The love story of his parents was mundane but also beautiful. To any outsider they were happy and devoted, but not especially noteworthy. To their young son, however, they were a shining beacon of loveliness all throughout his life. They never stopped delighting in ways to express their love for one another (or their only child) and together and separately they set for him a wonderful example of what it meant to be loving.


When Greg was eight, his classmates decorated empty cereal boxes and put them on their desks to act as “post boxes” for the Valentine’s cards they were to exchange. Greg had insisted on buying several boxes of cards when he opened the first one and discovered to his distress that at least half of them were “joke” cards, in whose infantile humour lurked a mean-spiritedness which distressed his gentle soul. His dad scooped him up and drove to town so they could buy enough boxes to ensure he wouldn’t have to give any mean cards.

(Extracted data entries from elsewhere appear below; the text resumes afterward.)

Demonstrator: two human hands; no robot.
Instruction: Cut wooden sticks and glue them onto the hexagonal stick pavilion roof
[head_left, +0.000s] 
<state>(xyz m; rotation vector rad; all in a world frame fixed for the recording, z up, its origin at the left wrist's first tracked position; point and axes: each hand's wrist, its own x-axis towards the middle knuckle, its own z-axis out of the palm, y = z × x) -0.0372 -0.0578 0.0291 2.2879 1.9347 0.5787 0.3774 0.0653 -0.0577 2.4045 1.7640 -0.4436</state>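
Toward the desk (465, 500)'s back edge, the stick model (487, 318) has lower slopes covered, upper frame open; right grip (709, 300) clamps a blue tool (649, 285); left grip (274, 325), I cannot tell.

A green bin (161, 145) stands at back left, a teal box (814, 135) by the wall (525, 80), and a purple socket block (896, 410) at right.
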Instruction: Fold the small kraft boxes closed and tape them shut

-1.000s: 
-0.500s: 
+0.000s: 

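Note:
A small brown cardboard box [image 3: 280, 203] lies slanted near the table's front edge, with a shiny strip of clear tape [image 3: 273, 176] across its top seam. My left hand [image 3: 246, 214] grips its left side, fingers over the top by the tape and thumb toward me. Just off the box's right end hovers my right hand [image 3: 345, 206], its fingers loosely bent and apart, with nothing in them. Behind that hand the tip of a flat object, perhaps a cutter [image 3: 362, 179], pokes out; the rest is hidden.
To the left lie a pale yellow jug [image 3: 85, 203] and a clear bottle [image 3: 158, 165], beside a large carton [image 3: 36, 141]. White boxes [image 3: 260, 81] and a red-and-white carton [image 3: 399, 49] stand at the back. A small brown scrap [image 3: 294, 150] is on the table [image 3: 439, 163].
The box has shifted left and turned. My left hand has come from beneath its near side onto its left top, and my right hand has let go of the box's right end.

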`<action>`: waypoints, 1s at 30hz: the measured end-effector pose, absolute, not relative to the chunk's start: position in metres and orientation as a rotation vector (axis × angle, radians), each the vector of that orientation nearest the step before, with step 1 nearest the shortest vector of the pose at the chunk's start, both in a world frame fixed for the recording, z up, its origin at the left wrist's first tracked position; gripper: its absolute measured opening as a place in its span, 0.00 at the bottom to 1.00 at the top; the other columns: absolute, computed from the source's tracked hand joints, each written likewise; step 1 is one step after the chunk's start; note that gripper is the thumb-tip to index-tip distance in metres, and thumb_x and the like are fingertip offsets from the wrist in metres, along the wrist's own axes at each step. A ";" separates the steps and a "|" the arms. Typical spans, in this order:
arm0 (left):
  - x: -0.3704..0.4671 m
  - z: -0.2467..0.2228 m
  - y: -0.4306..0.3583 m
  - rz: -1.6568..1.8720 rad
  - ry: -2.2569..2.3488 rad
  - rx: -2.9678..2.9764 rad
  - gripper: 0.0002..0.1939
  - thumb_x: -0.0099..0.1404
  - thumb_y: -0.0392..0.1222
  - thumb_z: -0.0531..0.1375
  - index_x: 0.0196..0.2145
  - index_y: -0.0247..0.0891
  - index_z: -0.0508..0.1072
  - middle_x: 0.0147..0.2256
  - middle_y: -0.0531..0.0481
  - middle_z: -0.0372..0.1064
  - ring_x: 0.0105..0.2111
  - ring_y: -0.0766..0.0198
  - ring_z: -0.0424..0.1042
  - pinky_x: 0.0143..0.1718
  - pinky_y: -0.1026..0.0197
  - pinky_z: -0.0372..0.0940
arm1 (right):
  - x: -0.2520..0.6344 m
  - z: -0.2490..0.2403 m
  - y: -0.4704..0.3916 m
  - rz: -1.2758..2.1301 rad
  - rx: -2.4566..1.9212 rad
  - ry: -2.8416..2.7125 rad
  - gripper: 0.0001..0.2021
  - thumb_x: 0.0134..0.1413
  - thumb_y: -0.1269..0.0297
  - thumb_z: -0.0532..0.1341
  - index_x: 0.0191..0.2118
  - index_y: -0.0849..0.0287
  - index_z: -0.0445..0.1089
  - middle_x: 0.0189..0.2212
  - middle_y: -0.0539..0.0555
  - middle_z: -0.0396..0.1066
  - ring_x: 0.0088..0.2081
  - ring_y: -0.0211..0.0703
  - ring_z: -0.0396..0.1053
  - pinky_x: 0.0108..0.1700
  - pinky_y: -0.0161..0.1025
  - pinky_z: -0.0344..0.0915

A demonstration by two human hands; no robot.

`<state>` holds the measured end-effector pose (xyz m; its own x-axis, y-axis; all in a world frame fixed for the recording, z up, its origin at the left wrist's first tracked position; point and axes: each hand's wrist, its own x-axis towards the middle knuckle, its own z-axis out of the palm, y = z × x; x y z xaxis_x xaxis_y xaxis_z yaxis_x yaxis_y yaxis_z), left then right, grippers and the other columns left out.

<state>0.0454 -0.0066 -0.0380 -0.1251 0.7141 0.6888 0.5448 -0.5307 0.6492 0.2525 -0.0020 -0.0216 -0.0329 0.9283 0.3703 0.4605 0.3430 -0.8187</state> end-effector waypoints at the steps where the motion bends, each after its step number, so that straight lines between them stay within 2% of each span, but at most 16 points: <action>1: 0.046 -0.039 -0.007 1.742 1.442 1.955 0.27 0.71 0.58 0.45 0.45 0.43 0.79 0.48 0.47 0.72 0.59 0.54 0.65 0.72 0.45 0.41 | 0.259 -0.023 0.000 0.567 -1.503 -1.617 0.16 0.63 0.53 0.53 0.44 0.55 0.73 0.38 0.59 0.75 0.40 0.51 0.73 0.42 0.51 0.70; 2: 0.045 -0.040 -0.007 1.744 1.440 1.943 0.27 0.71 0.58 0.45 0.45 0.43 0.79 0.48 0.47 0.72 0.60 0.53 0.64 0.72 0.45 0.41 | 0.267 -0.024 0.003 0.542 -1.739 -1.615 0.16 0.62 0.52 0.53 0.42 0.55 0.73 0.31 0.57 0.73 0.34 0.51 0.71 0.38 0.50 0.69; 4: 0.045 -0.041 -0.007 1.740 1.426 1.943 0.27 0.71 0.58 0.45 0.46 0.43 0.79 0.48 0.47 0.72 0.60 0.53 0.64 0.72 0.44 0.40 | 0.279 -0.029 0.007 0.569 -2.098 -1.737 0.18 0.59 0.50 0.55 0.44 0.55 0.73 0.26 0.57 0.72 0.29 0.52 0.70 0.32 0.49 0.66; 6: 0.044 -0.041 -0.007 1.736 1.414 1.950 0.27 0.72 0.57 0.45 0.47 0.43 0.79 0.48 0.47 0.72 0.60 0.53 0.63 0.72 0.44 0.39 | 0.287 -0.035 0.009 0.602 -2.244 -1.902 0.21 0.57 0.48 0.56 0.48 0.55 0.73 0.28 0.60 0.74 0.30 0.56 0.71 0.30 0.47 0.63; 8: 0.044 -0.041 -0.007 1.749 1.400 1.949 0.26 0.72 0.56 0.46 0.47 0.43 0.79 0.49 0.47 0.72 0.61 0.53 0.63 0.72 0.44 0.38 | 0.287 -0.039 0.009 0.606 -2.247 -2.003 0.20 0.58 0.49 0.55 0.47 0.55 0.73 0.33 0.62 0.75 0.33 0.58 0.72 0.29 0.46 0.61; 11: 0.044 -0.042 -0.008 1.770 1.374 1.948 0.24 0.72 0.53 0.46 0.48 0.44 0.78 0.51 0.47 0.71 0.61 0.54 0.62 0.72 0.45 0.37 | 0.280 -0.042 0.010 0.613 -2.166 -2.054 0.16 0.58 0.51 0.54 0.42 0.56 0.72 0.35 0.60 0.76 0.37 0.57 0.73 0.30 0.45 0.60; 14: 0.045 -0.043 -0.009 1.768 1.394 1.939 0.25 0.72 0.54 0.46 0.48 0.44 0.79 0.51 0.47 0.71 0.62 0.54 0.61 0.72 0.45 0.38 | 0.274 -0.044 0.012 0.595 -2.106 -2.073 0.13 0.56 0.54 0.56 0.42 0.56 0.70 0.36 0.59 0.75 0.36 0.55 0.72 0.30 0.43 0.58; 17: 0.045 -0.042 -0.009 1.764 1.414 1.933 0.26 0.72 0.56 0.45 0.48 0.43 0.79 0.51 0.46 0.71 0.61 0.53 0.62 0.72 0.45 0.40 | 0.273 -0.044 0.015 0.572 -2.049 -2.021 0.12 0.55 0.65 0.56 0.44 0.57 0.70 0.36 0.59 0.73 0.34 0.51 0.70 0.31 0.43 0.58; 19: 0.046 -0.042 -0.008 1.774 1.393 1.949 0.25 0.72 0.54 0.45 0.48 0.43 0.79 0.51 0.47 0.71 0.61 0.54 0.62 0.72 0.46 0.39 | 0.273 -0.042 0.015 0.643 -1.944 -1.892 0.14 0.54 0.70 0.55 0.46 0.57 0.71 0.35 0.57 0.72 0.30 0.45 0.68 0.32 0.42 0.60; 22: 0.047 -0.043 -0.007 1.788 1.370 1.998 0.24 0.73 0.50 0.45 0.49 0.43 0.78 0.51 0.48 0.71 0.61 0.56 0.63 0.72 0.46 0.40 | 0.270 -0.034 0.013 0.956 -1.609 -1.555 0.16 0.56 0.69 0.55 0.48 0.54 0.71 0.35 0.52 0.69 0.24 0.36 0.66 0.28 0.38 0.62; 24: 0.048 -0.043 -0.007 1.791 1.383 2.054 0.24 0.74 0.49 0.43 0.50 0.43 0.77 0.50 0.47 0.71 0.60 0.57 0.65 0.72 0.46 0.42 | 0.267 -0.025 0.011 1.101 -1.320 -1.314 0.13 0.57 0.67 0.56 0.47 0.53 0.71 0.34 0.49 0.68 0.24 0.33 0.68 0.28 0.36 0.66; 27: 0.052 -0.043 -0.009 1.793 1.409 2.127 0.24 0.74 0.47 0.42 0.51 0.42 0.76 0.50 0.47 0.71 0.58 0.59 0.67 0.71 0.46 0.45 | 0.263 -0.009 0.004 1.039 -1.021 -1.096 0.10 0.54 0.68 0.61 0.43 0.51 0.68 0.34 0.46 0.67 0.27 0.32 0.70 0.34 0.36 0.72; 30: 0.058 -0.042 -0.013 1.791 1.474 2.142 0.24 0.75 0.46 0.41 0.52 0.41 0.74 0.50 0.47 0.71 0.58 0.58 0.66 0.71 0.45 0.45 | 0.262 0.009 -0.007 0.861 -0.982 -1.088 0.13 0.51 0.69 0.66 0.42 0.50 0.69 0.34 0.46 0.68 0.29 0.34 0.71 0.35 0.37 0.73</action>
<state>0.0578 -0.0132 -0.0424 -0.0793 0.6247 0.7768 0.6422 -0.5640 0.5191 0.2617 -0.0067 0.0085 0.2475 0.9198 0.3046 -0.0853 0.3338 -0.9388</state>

After all his worry and care, Greg was made unhappily aware of how little his classmates seemed to care on the day. They ripped through their cards, intent only on displaying how many they got, like trophies of popularity, or wanting only the free suckers and candies some contained.


When he was eleven, Greg hand made a birthday card for his best friend, Freddy. Freddy ripped open the hand-made envelope, covered in Greg’s loopy scrawl and Superman stickers and barely glanced at the card inside over which Greg had laboured. Greg’s face crumpled but he smiled weakly when Freddy shouted a casual thanks at his mum’s prompting.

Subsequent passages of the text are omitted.